_TASK ITEM_
Restate the listing below line for line and word for word, without the pictures.

_DATA SHOWN_
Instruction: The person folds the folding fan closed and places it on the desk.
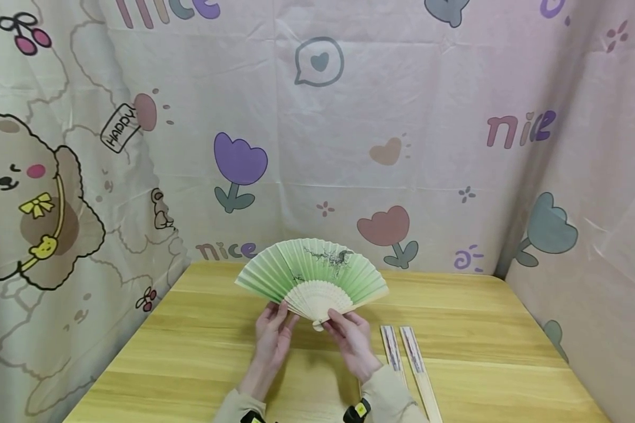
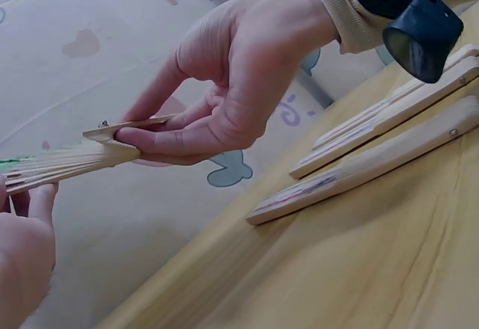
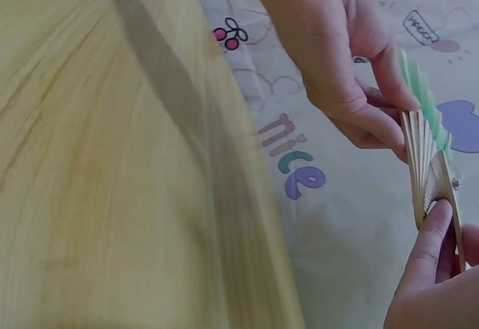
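A folding fan [image 1: 264,270], spread wide, is held up over the table, its green pleated leaf fading to white at the left and carrying a dark bird-and-branch drawing. My left hand [image 1: 273,335] pinches its left edge between thumb and fingers, by the pale ribs [image 3: 417,146]. With thumb and fingers my right hand [image 1: 353,345] grips the ribs at the lower right, close to the pivot. In the left wrist view the right hand [image 2: 247,82] pinches the narrow rib end. Both palms stay off the tabletop.
Folded fans with pale wooden guards lie on the table right of my hands, one [image 1: 423,376] beside another [image 1: 390,346], partly under my right sleeve [image 1: 391,396]. The wooden table [image 1: 190,346] ends at a printed cloth backdrop [image 1: 317,135] behind and at both sides.
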`<state>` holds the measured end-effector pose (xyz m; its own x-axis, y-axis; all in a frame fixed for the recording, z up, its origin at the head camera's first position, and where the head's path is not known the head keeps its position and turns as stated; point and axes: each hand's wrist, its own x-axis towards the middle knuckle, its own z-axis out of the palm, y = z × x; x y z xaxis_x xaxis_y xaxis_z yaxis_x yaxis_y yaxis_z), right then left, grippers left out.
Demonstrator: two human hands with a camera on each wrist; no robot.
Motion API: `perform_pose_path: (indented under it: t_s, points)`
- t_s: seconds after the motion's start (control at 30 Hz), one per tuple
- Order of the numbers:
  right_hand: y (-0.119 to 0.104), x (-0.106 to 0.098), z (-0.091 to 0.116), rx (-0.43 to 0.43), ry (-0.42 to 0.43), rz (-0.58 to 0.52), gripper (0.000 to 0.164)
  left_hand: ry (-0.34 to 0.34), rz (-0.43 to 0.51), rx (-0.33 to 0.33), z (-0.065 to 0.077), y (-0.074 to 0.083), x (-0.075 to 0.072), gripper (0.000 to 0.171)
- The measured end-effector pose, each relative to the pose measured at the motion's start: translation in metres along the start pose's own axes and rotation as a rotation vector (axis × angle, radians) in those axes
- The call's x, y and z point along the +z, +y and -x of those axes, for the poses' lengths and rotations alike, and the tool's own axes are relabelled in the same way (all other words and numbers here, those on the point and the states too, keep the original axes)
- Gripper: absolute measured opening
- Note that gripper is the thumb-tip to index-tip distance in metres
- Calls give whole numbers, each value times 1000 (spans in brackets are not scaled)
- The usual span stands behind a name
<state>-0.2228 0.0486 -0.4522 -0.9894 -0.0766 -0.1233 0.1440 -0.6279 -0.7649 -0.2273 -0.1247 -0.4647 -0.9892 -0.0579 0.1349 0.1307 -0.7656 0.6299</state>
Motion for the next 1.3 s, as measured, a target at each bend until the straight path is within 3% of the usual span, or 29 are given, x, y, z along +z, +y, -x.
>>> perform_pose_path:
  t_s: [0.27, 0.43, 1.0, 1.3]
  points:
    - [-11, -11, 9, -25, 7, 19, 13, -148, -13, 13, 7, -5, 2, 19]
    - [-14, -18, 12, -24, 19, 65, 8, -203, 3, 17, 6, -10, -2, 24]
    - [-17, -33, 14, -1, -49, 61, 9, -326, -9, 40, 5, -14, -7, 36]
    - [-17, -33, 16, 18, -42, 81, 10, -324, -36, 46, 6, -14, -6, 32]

_WRITTEN RESPONSE_
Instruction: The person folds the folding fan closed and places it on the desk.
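A folding fan [image 1: 264,270], spread wide, is held up over the table, its green pleated leaf fading to white at the left and carrying a dark bird-and-branch drawing. My left hand [image 1: 273,335] pinches its left edge between thumb and fingers, by the pale ribs [image 3: 417,146]. With thumb and fingers my right hand [image 1: 353,345] grips the ribs at the lower right, close to the pivot. In the left wrist view the right hand [image 2: 247,82] pinches the narrow rib end. Both palms stay off the tabletop.
Folded fans with pale wooden guards lie on the table right of my hands, one [image 1: 423,376] beside another [image 1: 390,346], partly under my right sleeve [image 1: 391,396]. The wooden table [image 1: 190,346] ends at a printed cloth backdrop [image 1: 317,135] behind and at both sides.
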`<state>` holds the measured end-effector pose (xyz m; its own x-axis, y-axis; all in a frame fixed for the recording, z up, its origin at the head camera's first position, and where the head's path is not known the head keeps its position and turns as stated; point and axes: each hand's wrist, its own x-axis towards the middle knuckle, its own z-axis out of the palm, y = z × x; x y z xaxis_x xaxis_y xaxis_z yaxis_x yaxis_y yaxis_z), right then left, grippers left out.
Demonstrator: two human hands with a camera on each wrist; no robot.
Motion API: `perform_pose_path: (indented under it: t_s, points)`
- t_s: seconds after the motion's start (control at 30 Hz), one per tuple
- Order of the numbers:
  right_hand: y (-0.119 to 0.104), x (-0.106 to 0.098), z (-0.091 to 0.116), rx (-0.43 to 0.43), ry (-0.42 to 0.43), rz (-0.58 to 0.52), gripper (0.000 to 0.164)
  left_hand: ry (-0.34 to 0.34), rz (-0.43 to 0.51), rx (-0.33 to 0.33), z (-0.065 to 0.077), y (-0.074 to 0.083), x (-0.075 to 0.072), gripper (0.000 to 0.171)
- The measured end-effector pose, each relative to the pose measured at the motion's start: translation in metres along the start pose's own axes and rotation as a rotation vector (axis × angle, radians) in those axes
- The call's x, y and z point along the +z, +y and -x of those axes, for the poses' lengths and rotations alike, and the tool's own axes are relabelled in the same way (all other words and numbers here, those on the point and the states too, keep the original axes)
- Gripper: absolute measured opening
- Note that gripper is the thumb-tip to index-tip distance in metres
- Calls give whole numbers, each value times 1000 (spans in brackets are not scaled)
- The usual span stands behind a name
<state>-0.2228 0.0486 -0.4522 -0.9894 -0.0766 -0.1233 0.1440 -0.6279 -0.7649 -0.2273 -0.1247 -0.4647 -0.9892 -0.0579 0.1349 0.1307 -0.7656 0.6299</state>
Motion for the next 1.3 s, as measured, a target at each bend until the straight path is within 3% of the usual span, or 29 are given, x, y, z along +z, +y, -x.
>>> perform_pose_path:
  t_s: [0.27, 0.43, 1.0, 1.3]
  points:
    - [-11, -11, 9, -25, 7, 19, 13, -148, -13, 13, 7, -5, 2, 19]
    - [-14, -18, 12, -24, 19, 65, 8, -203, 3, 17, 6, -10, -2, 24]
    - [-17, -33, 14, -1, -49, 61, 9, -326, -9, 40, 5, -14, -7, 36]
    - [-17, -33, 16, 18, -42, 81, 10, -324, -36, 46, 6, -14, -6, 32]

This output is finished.